Following the ending of his story, Munroe explained many of its details and furthered its context in an article on Wired. He noted that "Time" is set 11,000 years in the future, in a future civilization with humanity's present civilization long extinct. It takes place in the basin of the Mediterranean Sea, which has largely evaporated following tectonic activity shutting it off from the Atlantic Ocean. This is modeled after a similar occurrence of this incident approximately 5 million years ago—the Messinian salinity crisis. The eventual flooding crisis at the end of the story is a supposed recurrence of the Zanclean flood. Munroe reportedly researched the plants and wildlife of the region and added them into the comic, offering hints as to the story's location. According to Munroe, "I got suggestions from botanists and herpetologists, and I had a file with details on every species the characters encountered or talked about, like dwarf palms, juniper trees, horned vipers, and sand boas".
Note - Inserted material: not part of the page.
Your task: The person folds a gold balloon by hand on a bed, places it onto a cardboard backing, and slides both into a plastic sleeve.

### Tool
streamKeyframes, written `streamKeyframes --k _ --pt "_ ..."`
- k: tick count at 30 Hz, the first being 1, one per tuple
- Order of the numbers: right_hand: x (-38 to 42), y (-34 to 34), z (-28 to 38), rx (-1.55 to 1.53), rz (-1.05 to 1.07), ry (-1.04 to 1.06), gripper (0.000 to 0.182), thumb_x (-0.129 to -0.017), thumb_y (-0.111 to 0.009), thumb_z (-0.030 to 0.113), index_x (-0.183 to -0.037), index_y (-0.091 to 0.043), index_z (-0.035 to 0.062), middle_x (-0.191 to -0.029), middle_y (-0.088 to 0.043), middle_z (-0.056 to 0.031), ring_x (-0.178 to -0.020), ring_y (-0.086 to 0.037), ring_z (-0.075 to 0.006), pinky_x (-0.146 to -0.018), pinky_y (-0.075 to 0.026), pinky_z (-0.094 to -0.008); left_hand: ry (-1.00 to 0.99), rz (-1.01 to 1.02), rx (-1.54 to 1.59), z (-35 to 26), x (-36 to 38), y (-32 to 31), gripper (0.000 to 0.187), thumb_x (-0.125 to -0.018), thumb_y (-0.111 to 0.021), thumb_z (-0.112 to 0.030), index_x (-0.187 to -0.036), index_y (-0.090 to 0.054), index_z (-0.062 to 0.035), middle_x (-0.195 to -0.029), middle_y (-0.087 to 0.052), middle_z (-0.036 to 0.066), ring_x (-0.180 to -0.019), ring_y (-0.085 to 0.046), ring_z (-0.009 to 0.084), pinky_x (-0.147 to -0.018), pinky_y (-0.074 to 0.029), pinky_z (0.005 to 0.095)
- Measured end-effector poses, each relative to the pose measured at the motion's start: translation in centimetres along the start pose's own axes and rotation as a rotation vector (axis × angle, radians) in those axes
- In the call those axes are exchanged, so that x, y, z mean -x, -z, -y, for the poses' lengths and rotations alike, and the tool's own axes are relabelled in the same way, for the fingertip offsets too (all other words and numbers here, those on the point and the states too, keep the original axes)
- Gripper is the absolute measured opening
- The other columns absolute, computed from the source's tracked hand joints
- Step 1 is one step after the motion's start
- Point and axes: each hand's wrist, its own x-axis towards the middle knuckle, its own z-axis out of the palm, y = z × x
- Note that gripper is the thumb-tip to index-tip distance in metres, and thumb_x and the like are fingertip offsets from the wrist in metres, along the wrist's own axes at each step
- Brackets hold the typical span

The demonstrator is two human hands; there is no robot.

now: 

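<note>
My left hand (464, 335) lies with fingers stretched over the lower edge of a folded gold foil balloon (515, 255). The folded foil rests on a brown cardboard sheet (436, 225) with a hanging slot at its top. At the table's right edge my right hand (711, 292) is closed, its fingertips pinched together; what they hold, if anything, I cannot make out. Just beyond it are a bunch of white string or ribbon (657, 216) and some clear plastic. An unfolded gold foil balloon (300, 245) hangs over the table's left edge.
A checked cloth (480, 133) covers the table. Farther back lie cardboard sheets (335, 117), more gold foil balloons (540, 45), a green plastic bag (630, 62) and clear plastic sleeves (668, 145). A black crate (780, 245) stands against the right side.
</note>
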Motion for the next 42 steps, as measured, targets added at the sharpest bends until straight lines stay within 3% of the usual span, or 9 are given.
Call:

In the scene where the man and woman sleep in shifts, a time lapse of stars in the night sky occupies the background. This was done with the help of astronomy software to render the night sky of the characters' location, in their specific time, accounting for projected precession of the equinoxes and stellar motion over the next 11,000 years. The starfield lacks the star Antares, as Munroe consulted with astronomer Phil Plait, who told him that the star may go supernova before the date in which "Time" is set.

===Language===
The mountain natives' language (and the script it is written in) was created with the help of a linguist, and has as of yet not been deciphered, although the meaning of some of the words and symbols have been deduced. Munroe has not given the language a name, but fans dubbed it "Beanish" (deriving from the natives' beanie-like hats), a name that was later picked up by the media. Munroe has opened the possibility of using the language in a future comic.

==Publishing==
The frames of "Time" were originally updated every 30 minutes; however, after frame 240, the updates became hourly. After frame 2440, five frames appeared in quick succession, showing a meteor shooting through the sky, but the updates then returned to hourly. The technical details about the comic's publishing were described on an independent website as follows:

Inside the page is a script and it uses simple Ajax to download a new image every so often. The script is minified and so not easy to follow, but there are a number of programmers taking the time to figure it out. The request redirects server side to a new image and it is difficult or impossible to get at the future images (they might not have been created yet) but if you know the links you can get the previous images. This has resulted in a number of sites putting the frames together to produce either an animated gif or a pseudo video that downloads each frame in turn.

==Reception==
"Time" was received well online, with Cory Doctorow of Boing Boing saying it was "coming along nicely" during publishing with an "astounding backstory" upon its conclusion. Wireds Laura Hudson called the journey "epic", and Glen Tickle of Geekosystem referred to the comic as Munroe's "magnum opus". Tasha Robinson from The A.V. Club said of the comic, "This is slow-paced entertainment for a fast-paced world, but it's also the kind of nifty experiment that keeps people coming back to XKCD, which at its best isn't a strip comic so much as an idea factory and a shared experience." "Time" also got mentions from The Verge writer Jeff Blagdon and Washington Post blogger Andrea Peterson. In August 2014 the comic won the Hugo Award in the Best Graphic Story category. Doctorow accepted the award on behalf of Munroe, dressing as Munroe had drawn him in earlier strips "Blagofaire" and "1337: Part 5".

The comic garnered "obsessive" attention from viewers on xkcds forum, with a discussion thread that amassed 2,689 pages and 107,526 posts by the shutdown of the forum in 2019. Fans created a wiki specific to "Time", and a glossary of invented terms to describe the comic.